Exercise requirements: Where the lines below hold images, skip those and copy every word exactly.
☆ ☆ ☆ ☆
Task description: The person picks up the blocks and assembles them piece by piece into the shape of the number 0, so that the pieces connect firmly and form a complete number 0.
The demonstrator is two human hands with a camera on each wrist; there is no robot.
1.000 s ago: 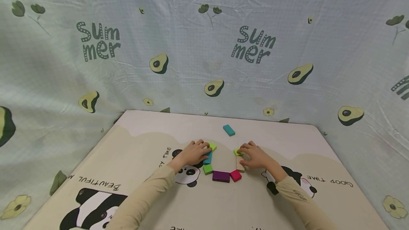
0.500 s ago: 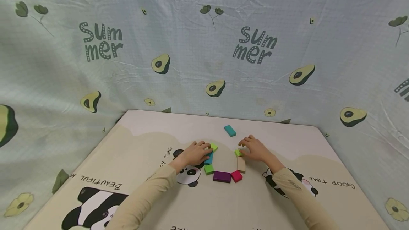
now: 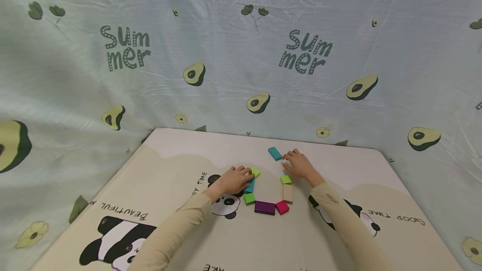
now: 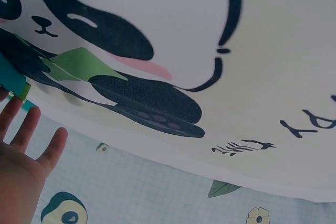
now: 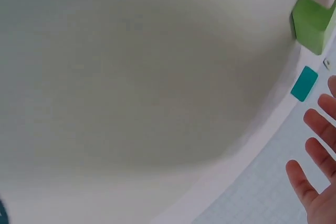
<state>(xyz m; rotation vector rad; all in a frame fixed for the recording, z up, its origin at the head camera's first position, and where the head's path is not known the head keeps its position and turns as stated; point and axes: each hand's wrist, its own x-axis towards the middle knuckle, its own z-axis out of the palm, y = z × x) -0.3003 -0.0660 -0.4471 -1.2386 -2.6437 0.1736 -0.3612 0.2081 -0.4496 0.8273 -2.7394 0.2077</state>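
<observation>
My left hand [image 3: 234, 180] rests its fingers on the blue block [image 3: 249, 186] and the lime block [image 3: 255, 172] at the left end of a U-shaped row. In the left wrist view its fingers look extended beside the blue block [image 4: 11, 76]. To the right, my right hand [image 3: 300, 165] hovers with nothing in its fingers, just right of a loose teal block [image 3: 275, 153]. Its spread fingers show in the right wrist view, near the teal block [image 5: 304, 83]. A second lime block [image 3: 285, 180] caps the row's right end, touching a plain wooden block [image 3: 288, 193].
The row's lower curve has a green block [image 3: 249, 198], a purple block [image 3: 265, 208] and a crimson block [image 3: 282, 207]. Everything lies on a panda-printed tabletop [image 3: 241, 246]. A patterned curtain [image 3: 218, 32] hangs behind the far edge.
My right hand has let go of the right lime block and moved up and away toward the teal block. The left hand stays at the row's left end.
</observation>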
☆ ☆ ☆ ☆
Task output:
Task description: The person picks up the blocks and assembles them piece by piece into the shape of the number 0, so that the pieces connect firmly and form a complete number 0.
The demonstrator is two human hands with a camera on each wrist; there is no robot.
1.000 s ago: 
0.500 s ago: 
now: 
now: 
now: 
<state>(xyz m; rotation vector rad; all in a frame fixed for the recording, z up, its origin at the head camera's first position, and where the head's path is not known the head keeps its position and turns as stated; point and axes: each hand's wrist, its own x-axis towards the middle knuckle, its own z-axis out of the palm, y = z × x) -0.3003 -0.0660 -0.4471 -1.2386 -2.6437 0.1736 -0.3612 0.2081 -0.4496 0.8273 -2.7394 0.2077</state>
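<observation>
My left hand [image 3: 234, 180] rests its fingers on the blue block [image 3: 249, 186] and the lime block [image 3: 255, 172] at the left end of a U-shaped row. In the left wrist view its fingers look extended beside the blue block [image 4: 11, 76]. To the right, my right hand [image 3: 300, 165] hovers with nothing in its fingers, just right of a loose teal block [image 3: 275, 153]. Its spread fingers show in the right wrist view, near the teal block [image 5: 304, 83]. A second lime block [image 3: 285, 180] caps the row's right end, touching a plain wooden block [image 3: 288, 193].
The row's lower curve has a green block [image 3: 249, 198], a purple block [image 3: 265, 208] and a crimson block [image 3: 282, 207]. Everything lies on a panda-printed tabletop [image 3: 241, 246]. A patterned curtain [image 3: 218, 32] hangs behind the far edge.
My right hand has let go of the right lime block and moved up and away toward the teal block. The left hand stays at the row's left end.
</observation>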

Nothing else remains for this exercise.